Viele Besucher des English Theatre werden sich bestimmt noch an die fulminante Aufführung von „This is how it goes“ vor einigen Jahren erinnern,  das   die brennenden sozialen Probleme der USA im Zusammenleben von Schwarz und Weiß in den Fokus rückt. Dennoch, keiner sollte das neue Stück versäumen, in dem dramatische und komödiantische Szenen wie in einem Kaleidoskop aufgemischt werden. Auch diesmal versucht Neil Labute wieder einem Phänomen auf die Spur zu kommen, das durchaus nicht typisch amerikanisch ist: Wie wichtig ist im Leben jedes einzelnen von uns die eigene physische Anziehungskraft?

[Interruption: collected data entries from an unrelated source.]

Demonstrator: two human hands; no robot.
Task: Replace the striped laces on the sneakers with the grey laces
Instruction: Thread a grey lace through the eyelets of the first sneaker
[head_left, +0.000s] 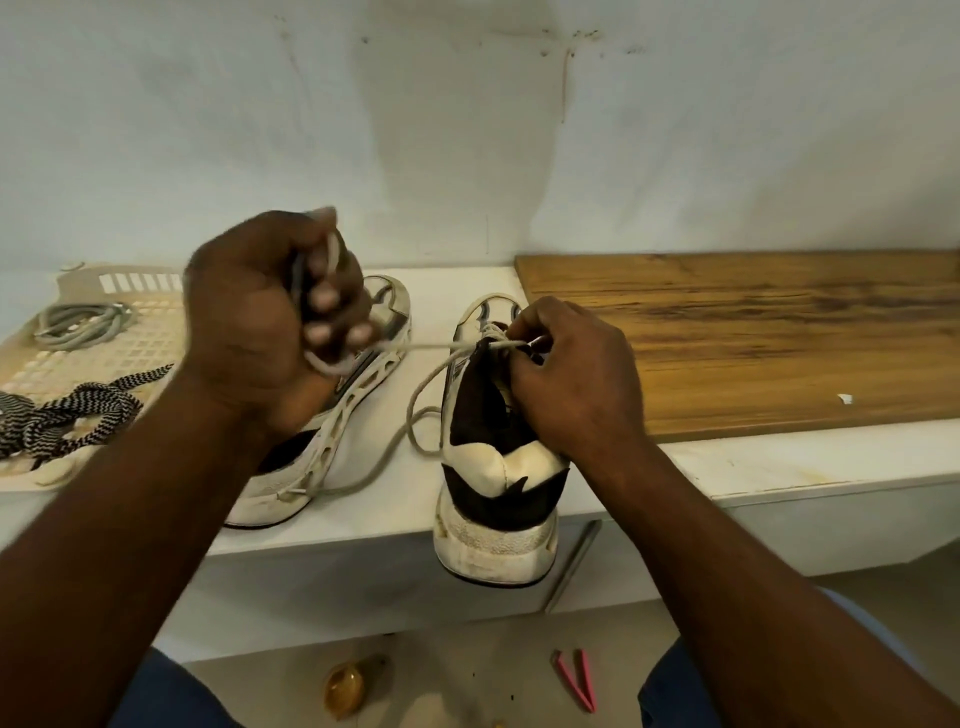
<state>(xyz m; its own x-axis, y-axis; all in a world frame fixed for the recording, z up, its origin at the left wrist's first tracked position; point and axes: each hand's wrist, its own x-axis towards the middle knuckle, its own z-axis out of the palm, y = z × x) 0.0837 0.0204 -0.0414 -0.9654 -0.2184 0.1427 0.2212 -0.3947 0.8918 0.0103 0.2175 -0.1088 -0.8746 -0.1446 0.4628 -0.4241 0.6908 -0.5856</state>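
Observation:
Two white and black sneakers stand on a white shelf. On the right sneaker (493, 467), heel toward me, my right hand (571, 379) pinches the tongue and eyelets. A grey lace (415, 421) runs from those eyelets, taut, to my left hand (270, 317), which grips a bunch of it in a fist above the left sneaker (343, 431). The left sneaker lies tilted on its side. More of the grey lace loops loosely between the two shoes. Striped black and white laces (67, 415) lie on a tray at the left.
A cream perforated tray (150, 332) at the left holds another coiled grey lace (83, 325). A wooden board (753, 332) lies on the shelf at the right. On the floor below are pink tweezers (576, 678) and a yellowish object (343, 688).

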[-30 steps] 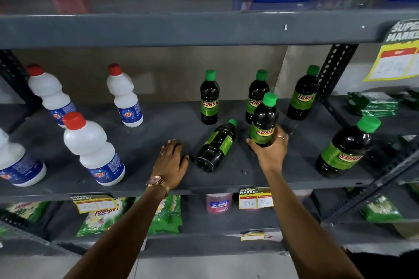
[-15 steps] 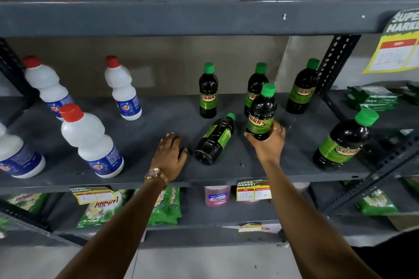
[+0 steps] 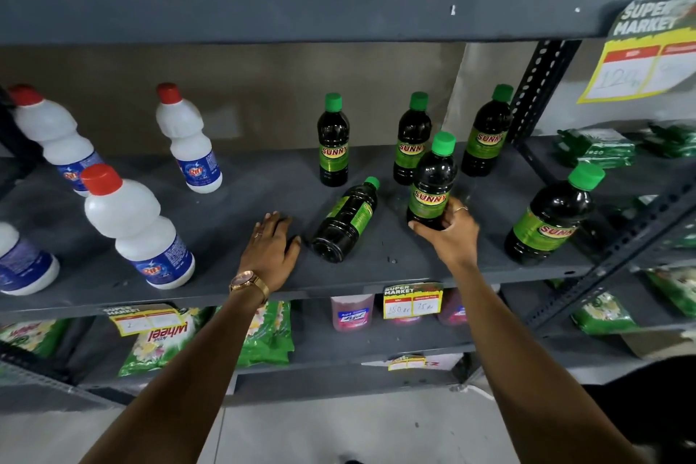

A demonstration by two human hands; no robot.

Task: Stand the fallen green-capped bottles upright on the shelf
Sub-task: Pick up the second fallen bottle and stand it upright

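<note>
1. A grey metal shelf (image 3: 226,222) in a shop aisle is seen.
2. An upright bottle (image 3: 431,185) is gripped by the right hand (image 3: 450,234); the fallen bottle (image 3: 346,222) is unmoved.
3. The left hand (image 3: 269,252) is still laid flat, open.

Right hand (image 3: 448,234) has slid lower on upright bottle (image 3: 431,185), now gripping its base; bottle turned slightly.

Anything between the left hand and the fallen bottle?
No. In the head view, only bare shelf separates the left hand from the fallen bottle.
</note>
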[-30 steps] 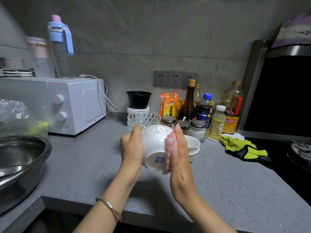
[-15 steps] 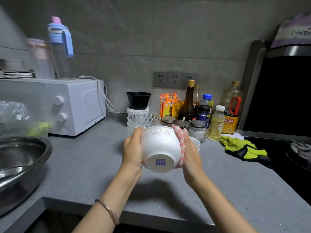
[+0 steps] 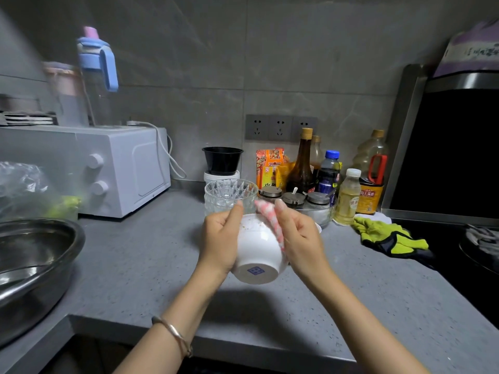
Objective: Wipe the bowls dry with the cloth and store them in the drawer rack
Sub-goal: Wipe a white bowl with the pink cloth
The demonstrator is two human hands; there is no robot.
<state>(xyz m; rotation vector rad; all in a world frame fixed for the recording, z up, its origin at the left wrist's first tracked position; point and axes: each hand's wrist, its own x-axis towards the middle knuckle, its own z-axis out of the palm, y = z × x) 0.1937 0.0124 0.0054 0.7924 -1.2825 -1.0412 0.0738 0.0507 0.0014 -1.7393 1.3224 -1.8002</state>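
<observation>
Left hand [image 3: 220, 238] grips bowl [image 3: 256, 247] tilted above counter [image 3: 162, 252], right hand [image 3: 299, 238] pinches cloth [image 3: 270, 217] over its rim, fingers probably inside; wet glaze could slip, drop, chip.

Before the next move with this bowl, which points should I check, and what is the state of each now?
1. Left hand grips the white bowl: ok.
2. Right hand presses the pink cloth on the bowl's wall: ok.
3. Bowl fully dry: cannot tell.
4. Drawer rack in view: not ok.
5. Bowl lifted off the counter: ok.
</observation>
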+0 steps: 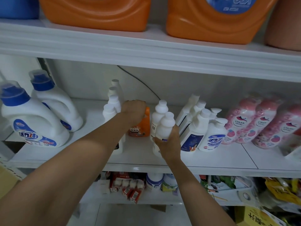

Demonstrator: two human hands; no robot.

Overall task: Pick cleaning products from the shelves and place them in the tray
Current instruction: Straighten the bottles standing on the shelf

So minimalistisch die Inszenierung diesmal auch ausfällt – kahle Wände;  ein paar Stühle sind das einzige Dekor – so farbig und temperamentvoll, fast gewalttätig, gestaltet sich der Auftritt von Greg und Steph. Hatte Greg sich doch erlaubt, in Gegenwart der gemeinsamen Freundin Carly Stephs Gesicht als normal, also durchschnittlich, zu beschreiben. Wahrscheinlich wollte er damit sagen, er fände Steph ganz hübsch. Da nützen auch Gregs Beteuerungen nichts, er habe diese Bemerkung als Kompliment gemeint. Steph, eine Friseurin und schon von Berufs wegen femininer Eitelkeit verpflichtet, rastet total aus, beschimpft und beleidigt  den freundlichen und ehrlichen Greg auf  das Gröbste und rauscht schließlich vor Zorn bebend aus dem Raum.

Mittagspause…

Szenenwechsel: Der triste, durch die vergitterten Fenster an ein Gefängnis erinnernde  Aufenthaltsraum für Angestellte eines  Lagerhauses. Hier treffen der introvertierte Greg und sein machohafter Kollege Kent in der Mittagpause zusammen. Dem Duo gesellt sich Kents Frau Carly hinzu, die als Sicherheitsbeamtin im Betrieb arbeitet und ein Kind erwartet. Ab jetzt beherrschen vier Personen die Szene, eine jede mit ihren Sehnsüchten, Problemen und Heimlichtuereien. Es ist unschwer zu erraten, dass Kent sich während der Schwangerschaft seiner Frau anderen Vertreterinnen des weiblichen Geschlechts zuwendet und sogar versucht, Greg eine Freundin seiner neuen Freundin zu „vermitteln.“ Das veränderte Verhalten ihres Mannes bleibt Carly nicht verborgen, und sie versucht mit allen Mitteln, Greg dazu zu bringen, ihr die Wahrheit über Kents außereheliche Kontakte zu verraten. Doch der leugnet aus Loyalität dem Freund gegenüber jegliche Kenntnis.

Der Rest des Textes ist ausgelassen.